It is a noble cause to carry out research to save the lives of others. For centuries, researchers have been doing just that. The advances in medical research have been a tremendous benefit to all of society with new cures and treatments coming all the time.
One of the great advances we’ve seen is the use of stem cells in the treatment of many disorders and diseases. Stem cells are cells that can change into other types of cells, and become the type of cell needed to cure or treat a particular condition.
Researchers are using “adult” stem cells to make many advances in medicine.
But it’s the use of another type of stem cell that’s been the centre of debate for decades now – the use of embryonic stem cells. As the name implies, these stem cells come from a human embryo, usually less than a week after conception. To remove stem cells from a human embryo, means killing that embryo.
Right to Life NSW believes life begins with conception. Everything about who we are is with us at that moment – whether we’ll be a boy or girl, the colour of eyes and hair, and so on. Their genetic blueprint for the rest of our lives is already in place at that moment.
Embryonic Stem Cell Research is filled with ethical dilemmas. First and foremost is the killing of a human embryo. We believe it is ethically wrong to take the life of a human being at any stage in development for research – especially without that person’s consent. An unborn baby has no way to object.
- What are stem cells? Stem cells are the cells from which all other cells originate. They are the basic building blocks for more than 250 types of cells in the body and can become anything: an organ like your heart or live; muscle; skin; blood; your brain. In a human embryo, a large portion of the embryo’s cells are stem cells.
- What types of stem cells are there?
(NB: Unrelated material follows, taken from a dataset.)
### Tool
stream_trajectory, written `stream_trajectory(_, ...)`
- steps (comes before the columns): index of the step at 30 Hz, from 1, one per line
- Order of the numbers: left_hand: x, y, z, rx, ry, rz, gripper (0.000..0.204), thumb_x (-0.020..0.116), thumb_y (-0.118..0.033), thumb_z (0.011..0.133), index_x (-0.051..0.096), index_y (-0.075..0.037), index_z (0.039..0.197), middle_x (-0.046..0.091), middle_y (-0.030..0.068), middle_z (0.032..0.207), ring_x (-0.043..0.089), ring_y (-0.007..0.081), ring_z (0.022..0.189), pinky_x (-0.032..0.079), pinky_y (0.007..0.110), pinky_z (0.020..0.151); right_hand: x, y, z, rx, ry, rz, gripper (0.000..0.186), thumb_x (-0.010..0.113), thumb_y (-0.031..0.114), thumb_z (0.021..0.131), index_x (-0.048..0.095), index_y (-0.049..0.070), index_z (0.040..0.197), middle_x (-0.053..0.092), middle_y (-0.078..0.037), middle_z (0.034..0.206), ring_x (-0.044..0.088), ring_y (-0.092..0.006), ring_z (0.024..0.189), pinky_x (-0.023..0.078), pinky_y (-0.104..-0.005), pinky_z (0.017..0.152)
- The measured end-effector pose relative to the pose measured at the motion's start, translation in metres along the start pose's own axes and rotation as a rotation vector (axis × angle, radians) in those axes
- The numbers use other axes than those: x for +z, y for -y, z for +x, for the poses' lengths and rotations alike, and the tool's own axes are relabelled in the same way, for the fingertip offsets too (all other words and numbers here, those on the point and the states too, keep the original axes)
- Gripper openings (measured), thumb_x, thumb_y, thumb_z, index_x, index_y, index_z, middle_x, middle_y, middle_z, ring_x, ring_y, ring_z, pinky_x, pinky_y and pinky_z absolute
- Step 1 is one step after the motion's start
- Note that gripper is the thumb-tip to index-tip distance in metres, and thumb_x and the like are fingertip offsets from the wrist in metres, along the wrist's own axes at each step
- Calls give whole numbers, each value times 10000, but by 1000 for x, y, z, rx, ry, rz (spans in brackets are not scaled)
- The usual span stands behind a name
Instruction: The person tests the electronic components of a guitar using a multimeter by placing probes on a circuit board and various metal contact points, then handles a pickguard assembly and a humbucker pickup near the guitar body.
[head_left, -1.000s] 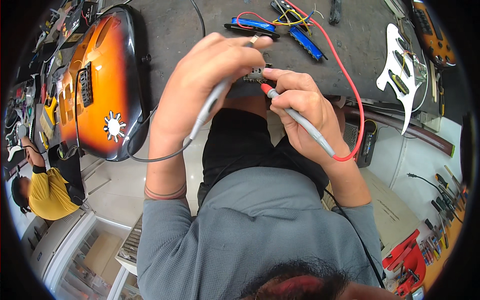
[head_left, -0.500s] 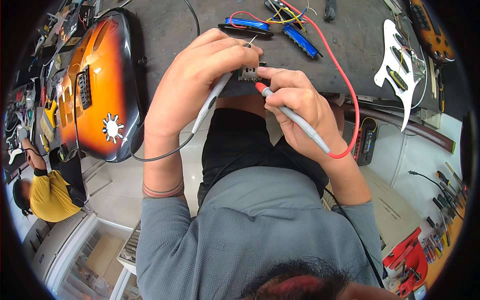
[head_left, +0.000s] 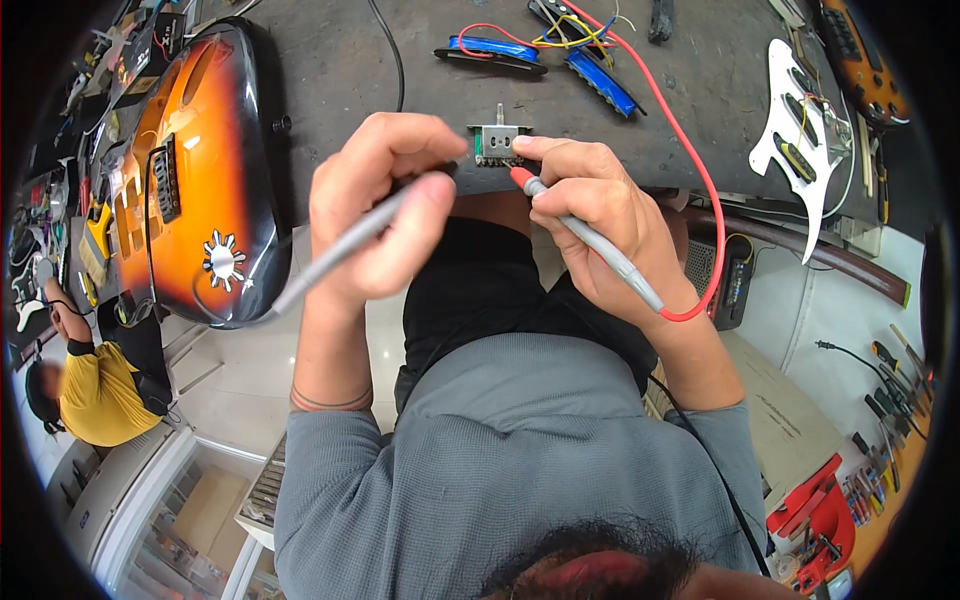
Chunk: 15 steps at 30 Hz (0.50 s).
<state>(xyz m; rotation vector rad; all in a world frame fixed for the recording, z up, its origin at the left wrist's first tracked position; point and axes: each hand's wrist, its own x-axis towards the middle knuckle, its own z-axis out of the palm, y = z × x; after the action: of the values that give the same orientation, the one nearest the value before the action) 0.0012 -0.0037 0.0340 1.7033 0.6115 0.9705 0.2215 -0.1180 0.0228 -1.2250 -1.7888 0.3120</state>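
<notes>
A guitar lever switch [head_left: 495, 142], with a metal housing, green board and thin upright lever, lies at the near edge of the dark workbench. My right hand [head_left: 610, 205] grips a grey red-tipped test probe [head_left: 600, 243]; its tip is at the switch's lower row of contacts, and my index finger presses on the housing. To the left of the switch and apart from it, my left hand [head_left: 385, 200] holds a second grey test probe [head_left: 350, 240], blurred by motion. Whether its tip touches anything cannot be made out.
A sunburst guitar body [head_left: 205, 180] lies at left. Blue-wrapped pickups [head_left: 605, 82] with loose wires are beyond the switch. The red probe lead [head_left: 690, 140] arcs past my right hand. A white pickguard [head_left: 800, 140] is at right. A person in yellow [head_left: 110, 395] works at far left.
My left hand has drawn back to the left and nearer to me with its probe, uncovering the switch and its lever. The right hand stays in place on the switch.
</notes>
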Motion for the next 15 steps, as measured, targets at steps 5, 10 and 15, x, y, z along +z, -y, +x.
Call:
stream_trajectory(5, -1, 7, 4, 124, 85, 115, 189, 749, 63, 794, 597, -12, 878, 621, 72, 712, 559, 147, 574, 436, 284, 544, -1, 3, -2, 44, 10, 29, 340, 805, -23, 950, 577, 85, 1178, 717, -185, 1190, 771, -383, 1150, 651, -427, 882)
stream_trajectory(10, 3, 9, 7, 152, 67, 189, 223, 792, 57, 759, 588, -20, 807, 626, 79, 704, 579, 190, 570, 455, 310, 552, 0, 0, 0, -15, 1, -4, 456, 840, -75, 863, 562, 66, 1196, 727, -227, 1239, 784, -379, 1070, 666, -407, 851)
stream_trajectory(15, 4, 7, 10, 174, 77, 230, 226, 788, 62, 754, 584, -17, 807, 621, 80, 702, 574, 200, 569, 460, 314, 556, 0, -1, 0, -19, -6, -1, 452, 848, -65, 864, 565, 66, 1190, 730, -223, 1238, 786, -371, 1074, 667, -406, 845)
There are two types: adult stem cells and embryonic stem cells.
- What are embryonic stem cells? These are stem cells obtained from human embryos in the first week of development. Scientists consider them more valuable because they have a much greater developmental potential than adult stem cells.
- Why are embryonic stem cells wanted for research?: Embryonic Stem cells are incredibly versatile cells. Given the right chemical cues, they can develop into specialized cells which the body might need. Researchers hope that by guiding the stem cells in the laboratory into specific cell types, they can be used to treat diseases or disorders like heart disease, Parkinson’s disease, diabetes or arthritis.
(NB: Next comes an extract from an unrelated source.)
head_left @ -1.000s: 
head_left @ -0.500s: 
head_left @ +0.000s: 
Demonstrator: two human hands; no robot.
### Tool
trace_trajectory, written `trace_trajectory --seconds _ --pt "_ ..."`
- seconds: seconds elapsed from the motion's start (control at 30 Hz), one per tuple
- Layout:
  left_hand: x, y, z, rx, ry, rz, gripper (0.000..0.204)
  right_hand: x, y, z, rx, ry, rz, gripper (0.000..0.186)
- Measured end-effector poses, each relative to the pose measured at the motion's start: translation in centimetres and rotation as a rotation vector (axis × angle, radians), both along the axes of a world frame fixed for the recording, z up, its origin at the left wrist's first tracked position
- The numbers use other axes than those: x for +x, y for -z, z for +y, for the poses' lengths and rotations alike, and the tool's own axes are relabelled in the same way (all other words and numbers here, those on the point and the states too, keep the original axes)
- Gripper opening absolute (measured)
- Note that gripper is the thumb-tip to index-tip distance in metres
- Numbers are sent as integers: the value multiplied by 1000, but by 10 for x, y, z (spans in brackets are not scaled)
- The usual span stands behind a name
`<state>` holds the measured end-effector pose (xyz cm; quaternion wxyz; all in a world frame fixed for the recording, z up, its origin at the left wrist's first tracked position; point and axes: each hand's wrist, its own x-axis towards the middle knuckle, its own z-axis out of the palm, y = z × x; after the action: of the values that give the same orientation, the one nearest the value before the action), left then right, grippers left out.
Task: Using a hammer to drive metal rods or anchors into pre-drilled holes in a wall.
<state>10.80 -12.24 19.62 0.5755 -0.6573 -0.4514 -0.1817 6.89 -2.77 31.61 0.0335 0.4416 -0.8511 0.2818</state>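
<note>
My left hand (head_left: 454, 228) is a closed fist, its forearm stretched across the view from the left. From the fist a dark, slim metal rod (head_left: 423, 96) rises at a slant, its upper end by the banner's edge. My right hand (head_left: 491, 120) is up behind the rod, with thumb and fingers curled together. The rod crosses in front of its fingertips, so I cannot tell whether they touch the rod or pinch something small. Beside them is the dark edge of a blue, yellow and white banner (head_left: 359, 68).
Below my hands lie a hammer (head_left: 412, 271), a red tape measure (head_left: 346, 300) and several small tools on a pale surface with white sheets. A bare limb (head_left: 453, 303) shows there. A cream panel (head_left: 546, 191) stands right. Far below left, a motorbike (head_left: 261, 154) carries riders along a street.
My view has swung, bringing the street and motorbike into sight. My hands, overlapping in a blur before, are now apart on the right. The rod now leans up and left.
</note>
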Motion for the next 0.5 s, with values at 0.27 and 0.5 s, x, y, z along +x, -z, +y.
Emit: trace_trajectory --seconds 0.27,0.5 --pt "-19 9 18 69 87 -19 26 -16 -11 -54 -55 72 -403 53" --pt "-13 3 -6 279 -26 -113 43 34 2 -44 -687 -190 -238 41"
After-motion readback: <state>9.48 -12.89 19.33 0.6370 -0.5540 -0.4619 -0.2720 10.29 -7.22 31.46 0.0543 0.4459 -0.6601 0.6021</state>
- Where do embryonic stem cells come from? There are two basic sources for the embryos used for stem cell research. The first is In Vitro Fertilisation (IVF), where a woman’s egg is fertilised by sperm outside the mother’s body. In IVF, multiple human embryos are often created. When a woman gets pregnant from IVF and not all of the embryos are implanted, fertility clinics allow couples to destroy them, donate them to another couple, or freeze them in case they want to give birth to another child at a later time. Stem cell researchers use the “leftover” or “discarded” embryos. The second source is “Therapeutic cloning,” which involves cloning an embryo for the sake of extracting stem cells.
- What happens to the embryos when used for stem cell research? The extraction of stem cells kills the human embryo.
- Why is Right to Life NSW against stem cell research? Extensive research shows from the moment of conception, a person is given all of his or her traits. The information about who that unborn baby will become is already in place. We believe by sacrificing an embryo, you are killing a human life. We believe there are serious ethical concerns about sacrificing a life that has no say on whether he or she lives.
Since 2002, Australian scientists have been allowed to use stem cells from IVF-created embryos. The research may only use “excess” human embryos created through IVF. But the Australian Parliament passed a law prohibiting cloning to create embryos for stem cell research.
- Those in favour of embryonic stem cell research often point to all the potentials of the research. However, right now, the benefits are largely hypothetical.
- Human life begins at the union of sperm and ovum. During that first day, this is known as a fertilised egg. The single-cell human body then divides, divides again, and again, over and over. Nearing the end of the first week, this embryo is now called a “blastocyst,” numbering several hundred cells. To extract embryonic stem cells, the researcher then must cut open the embryo. That kills the embryo.
- There are other sources for stem cells. Adult stem cells have been used for about 30 years and exist in the brain, bone marrow, skin, fat and many other locations. These cells are already programmed to repair specific damaged tissue in the body, and have already been used successfully in treating more than 70 conditions . The use of adult stem cells provides a scientifically sound and ethical alternative to the use of embryonic stem cells.